How to Know If You Carry a Mutation

At the current time, most people who carry a BRCA2 mutation are completely unaware. Having a family history of breast cancer, especially if it has occurred in several members or at a young age, increases the likelihood.

The mutation has been found to be more common in certain ethnic groups including Ashkenazi Jews and peoples of Norwegian, Dutch, and Icelandic ancestry.

The Future

In the future, drugs may become available for people with lung cancer harboring this mutation.
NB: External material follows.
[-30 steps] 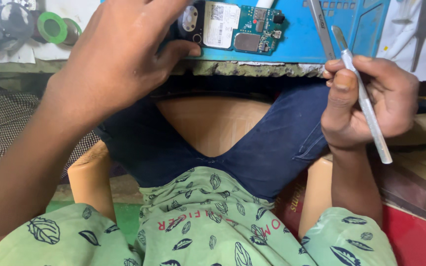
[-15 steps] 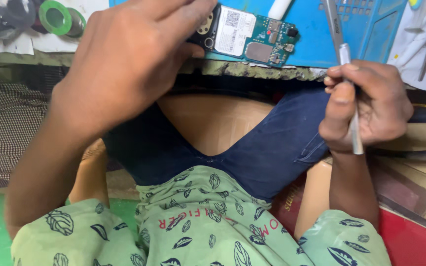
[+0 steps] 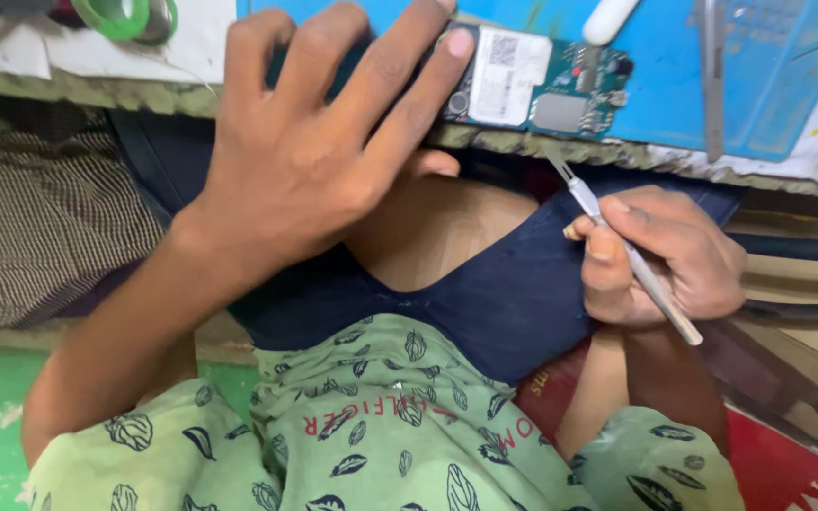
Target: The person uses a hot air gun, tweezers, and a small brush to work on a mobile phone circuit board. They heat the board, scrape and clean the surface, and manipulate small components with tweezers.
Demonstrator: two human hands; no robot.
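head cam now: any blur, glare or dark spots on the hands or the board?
Head view: left hand looms large near the lens, edges slightly soft; circuit board reasonably sharp, no harsh glare on its white label; right hand and its metal tool evenly lit, a faint sheen on the shaft; deep shadow under the table edge; left border floor area dim and washed green.

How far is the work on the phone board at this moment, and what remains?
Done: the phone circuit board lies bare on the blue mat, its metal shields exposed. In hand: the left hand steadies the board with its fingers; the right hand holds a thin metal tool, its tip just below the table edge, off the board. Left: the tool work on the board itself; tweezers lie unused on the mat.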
While they have not been tried with lung cancer, medications known as PARP inhibitors have been somewhat successful in clinical trials involving people with breast cancer and ovarian cancer with BRCA2 mutations.

A Word From Verywell

We are just beginning to learn that some specific gene mutations are associated with an elevated risk of lung cancer, but there are several important points to keep in mind.

  1. It's important to remember that a predisposition does not mean you will get cancer. Maintaining a healthy lifestyle, eating healthily and exercising may lower your risk.
  2. Take a good family medical history and encourage other family members to do so as well. This may reveal a predisposition to cancer as well as other conditions such as heart disease. Depending upon your family history your doctor may choose to monitor you more closely or at an earlier age for these conditions. Keep in mind that some conditions had different names in times past, for example, "dropsy" for the swelling associated with heart failure.
  3. If you smoke, quit, whether or not you have a BRCA2 gene mutation.
  4. For people who are at high risk, talk to your doctor about the option of lung cancer screening.